> **Required action**:
Count how many lines of the data include "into". The answer is that number and nothing else.
(Beginning of Material provided)
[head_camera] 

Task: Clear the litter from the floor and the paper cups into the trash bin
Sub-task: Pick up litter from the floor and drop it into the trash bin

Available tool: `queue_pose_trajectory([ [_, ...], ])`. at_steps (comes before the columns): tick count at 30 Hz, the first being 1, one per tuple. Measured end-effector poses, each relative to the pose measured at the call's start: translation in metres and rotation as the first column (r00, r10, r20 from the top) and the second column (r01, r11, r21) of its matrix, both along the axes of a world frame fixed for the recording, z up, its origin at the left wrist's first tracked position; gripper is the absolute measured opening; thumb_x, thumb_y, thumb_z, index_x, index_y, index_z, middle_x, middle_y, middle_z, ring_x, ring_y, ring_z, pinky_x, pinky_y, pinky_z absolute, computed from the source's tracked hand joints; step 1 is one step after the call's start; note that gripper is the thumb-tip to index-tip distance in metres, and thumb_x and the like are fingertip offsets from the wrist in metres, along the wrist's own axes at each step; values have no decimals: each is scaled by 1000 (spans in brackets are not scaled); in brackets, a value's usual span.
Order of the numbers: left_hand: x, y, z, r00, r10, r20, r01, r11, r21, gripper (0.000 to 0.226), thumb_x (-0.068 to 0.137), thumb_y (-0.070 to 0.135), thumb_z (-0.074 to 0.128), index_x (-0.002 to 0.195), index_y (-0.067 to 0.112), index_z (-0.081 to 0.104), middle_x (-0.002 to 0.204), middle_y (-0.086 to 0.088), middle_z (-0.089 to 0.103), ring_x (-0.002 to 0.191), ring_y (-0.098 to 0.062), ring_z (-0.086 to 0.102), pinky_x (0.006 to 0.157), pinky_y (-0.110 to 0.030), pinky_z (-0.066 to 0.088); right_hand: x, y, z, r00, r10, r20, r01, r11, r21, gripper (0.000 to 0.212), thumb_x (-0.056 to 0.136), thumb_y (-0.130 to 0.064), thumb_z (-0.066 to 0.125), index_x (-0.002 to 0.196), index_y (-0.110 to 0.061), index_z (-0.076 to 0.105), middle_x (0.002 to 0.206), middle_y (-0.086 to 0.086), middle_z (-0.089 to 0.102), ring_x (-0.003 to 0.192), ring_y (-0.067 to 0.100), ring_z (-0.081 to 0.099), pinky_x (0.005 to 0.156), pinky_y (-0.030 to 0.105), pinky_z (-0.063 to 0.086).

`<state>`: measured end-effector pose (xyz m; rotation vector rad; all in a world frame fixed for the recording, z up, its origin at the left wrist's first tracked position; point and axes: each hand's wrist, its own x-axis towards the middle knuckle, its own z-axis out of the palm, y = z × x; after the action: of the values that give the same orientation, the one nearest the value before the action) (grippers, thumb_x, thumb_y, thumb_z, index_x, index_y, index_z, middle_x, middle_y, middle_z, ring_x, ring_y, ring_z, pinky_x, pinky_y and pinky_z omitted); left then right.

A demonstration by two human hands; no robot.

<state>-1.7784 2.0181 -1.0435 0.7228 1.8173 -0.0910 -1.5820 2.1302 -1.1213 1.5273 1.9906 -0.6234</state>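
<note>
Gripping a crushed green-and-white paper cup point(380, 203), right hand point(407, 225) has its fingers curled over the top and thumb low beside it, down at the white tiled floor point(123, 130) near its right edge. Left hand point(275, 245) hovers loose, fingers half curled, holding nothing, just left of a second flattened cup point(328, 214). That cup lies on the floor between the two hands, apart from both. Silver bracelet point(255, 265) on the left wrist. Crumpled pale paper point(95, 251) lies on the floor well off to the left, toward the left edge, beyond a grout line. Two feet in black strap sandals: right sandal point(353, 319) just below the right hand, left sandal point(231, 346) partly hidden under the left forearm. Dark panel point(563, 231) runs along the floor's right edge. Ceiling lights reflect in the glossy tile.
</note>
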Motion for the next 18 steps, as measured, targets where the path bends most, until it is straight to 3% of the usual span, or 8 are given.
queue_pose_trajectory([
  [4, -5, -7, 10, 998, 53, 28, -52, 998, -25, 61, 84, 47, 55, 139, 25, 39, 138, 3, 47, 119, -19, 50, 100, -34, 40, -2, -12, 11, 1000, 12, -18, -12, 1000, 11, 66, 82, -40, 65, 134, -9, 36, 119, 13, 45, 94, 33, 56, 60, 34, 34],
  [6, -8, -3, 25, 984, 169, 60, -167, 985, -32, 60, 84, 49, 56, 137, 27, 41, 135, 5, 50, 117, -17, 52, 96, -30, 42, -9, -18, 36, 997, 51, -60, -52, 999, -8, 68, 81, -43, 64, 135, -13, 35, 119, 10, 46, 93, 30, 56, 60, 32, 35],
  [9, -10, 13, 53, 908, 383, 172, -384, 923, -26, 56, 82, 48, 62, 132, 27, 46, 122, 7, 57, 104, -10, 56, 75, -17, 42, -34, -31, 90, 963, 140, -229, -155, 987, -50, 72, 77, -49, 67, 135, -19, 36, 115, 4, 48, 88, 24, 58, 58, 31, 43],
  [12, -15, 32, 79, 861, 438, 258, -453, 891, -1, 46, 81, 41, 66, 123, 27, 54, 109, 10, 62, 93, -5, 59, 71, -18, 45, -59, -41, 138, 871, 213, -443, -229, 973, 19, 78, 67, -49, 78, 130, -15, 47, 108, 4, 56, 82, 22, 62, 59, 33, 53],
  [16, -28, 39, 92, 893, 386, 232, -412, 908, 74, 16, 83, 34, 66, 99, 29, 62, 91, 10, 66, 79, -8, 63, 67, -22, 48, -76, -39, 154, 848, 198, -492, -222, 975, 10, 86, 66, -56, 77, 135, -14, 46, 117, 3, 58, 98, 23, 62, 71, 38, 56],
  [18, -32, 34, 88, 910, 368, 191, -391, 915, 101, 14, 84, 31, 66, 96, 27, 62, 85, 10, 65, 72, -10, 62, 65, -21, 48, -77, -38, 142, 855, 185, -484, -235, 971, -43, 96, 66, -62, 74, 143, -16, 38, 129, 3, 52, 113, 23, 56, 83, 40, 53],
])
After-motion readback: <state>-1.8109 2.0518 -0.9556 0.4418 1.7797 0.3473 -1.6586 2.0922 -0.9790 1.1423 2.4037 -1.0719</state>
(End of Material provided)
> **Solution for this problem**:
2